• _Your instructions_
Everything from the top of the data below through the line with "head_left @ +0" should be duplicated exactly, and nothing past it.

---------- Dataset records

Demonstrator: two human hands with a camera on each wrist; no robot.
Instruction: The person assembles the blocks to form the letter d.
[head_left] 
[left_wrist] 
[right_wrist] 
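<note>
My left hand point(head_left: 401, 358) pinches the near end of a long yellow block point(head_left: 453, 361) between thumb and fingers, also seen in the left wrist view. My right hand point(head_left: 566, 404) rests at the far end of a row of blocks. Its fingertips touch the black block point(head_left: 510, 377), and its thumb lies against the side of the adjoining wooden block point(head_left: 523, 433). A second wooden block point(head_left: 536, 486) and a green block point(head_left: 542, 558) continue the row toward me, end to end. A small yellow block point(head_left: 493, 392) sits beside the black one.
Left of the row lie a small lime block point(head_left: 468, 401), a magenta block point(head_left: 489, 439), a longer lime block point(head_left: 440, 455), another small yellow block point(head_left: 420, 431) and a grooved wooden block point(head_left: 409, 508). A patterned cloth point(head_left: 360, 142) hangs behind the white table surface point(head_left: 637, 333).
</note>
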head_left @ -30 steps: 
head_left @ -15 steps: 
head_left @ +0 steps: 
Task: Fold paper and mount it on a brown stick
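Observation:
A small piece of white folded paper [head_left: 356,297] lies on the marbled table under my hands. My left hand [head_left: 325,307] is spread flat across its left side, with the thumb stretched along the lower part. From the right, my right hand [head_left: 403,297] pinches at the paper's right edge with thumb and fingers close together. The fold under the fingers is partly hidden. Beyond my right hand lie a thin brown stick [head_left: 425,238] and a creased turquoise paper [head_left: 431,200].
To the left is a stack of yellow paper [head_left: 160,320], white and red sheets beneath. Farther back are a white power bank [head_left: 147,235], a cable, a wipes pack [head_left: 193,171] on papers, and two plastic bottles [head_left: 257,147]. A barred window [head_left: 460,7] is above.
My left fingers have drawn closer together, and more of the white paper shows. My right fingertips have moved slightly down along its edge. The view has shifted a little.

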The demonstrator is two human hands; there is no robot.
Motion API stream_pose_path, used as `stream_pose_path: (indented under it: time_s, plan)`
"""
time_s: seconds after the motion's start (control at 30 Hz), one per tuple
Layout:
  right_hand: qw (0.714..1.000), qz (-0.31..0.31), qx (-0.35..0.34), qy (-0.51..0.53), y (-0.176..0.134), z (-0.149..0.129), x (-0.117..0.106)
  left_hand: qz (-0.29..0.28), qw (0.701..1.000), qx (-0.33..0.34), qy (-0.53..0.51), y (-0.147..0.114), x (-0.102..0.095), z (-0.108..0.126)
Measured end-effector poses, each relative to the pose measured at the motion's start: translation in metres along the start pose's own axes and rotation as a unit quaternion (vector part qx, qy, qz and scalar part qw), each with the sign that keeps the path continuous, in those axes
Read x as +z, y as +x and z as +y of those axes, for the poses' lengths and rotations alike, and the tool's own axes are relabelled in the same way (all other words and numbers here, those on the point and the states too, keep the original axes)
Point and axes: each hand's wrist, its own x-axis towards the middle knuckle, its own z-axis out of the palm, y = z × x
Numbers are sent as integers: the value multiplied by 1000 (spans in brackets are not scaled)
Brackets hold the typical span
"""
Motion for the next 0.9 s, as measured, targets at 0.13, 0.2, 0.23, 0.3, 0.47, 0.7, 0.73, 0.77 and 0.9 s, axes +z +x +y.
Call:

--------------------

• _Response to the exercise_
Demonstrator: two human hands with a camera on each wrist; no robot.
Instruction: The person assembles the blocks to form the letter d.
[head_left] 
[left_wrist] 
[right_wrist] 
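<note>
My left hand point(head_left: 401, 358) pinches the near end of a long yellow block point(head_left: 453, 361) between thumb and fingers, also seen in the left wrist view. My right hand point(head_left: 566, 404) rests at the far end of a row of blocks. Its fingertips touch the black block point(head_left: 510, 377), and its thumb lies against the side of the adjoining wooden block point(head_left: 523, 433). A second wooden block point(head_left: 536, 486) and a green block point(head_left: 542, 558) continue the row toward me, end to end. A small yellow block point(head_left: 493, 392) sits beside the black one.
Left of the row lie a small lime block point(head_left: 468, 401), a magenta block point(head_left: 489, 439), a longer lime block point(head_left: 440, 455), another small yellow block point(head_left: 420, 431) and a grooved wooden block point(head_left: 409, 508). A patterned cloth point(head_left: 360, 142) hangs behind the white table surface point(head_left: 637, 333).
</note>
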head_left @ -30 steps: 
head_left @ -15 steps: 
head_left @ +0 steps: 

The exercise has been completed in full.